§ Action item: Gather all lines from the material that contain the word "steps".

BEGIN

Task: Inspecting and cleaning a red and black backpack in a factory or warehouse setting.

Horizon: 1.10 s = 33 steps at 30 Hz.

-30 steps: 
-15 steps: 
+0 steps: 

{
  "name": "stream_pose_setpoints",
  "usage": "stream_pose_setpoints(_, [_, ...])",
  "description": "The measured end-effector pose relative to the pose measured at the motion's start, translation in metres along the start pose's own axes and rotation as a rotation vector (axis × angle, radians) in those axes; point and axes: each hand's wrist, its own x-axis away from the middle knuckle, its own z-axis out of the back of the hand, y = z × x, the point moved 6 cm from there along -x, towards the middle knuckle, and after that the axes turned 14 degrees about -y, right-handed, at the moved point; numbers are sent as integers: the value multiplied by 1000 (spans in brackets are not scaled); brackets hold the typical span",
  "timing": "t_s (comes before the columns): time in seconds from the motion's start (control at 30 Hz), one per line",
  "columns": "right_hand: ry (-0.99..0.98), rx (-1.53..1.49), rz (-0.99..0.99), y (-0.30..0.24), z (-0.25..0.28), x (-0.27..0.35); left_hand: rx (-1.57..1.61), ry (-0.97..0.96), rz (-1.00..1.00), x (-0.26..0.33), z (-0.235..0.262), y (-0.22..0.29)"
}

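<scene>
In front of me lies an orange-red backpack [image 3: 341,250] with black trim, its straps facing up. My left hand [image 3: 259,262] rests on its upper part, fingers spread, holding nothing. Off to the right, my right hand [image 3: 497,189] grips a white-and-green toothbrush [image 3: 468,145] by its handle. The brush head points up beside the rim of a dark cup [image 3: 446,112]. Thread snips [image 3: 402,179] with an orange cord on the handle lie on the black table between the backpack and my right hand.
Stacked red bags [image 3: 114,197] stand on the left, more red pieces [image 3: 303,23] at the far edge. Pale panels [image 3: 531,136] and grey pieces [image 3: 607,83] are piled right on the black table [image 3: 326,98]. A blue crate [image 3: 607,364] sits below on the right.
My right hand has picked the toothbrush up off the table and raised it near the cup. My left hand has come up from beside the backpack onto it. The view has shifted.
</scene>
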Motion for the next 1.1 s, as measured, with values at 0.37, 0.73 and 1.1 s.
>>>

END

§ The answer:
Horizon: 1.10 s = 33 steps at 30 Hz.
-30 steps: 
-15 steps: 
+0 steps: 

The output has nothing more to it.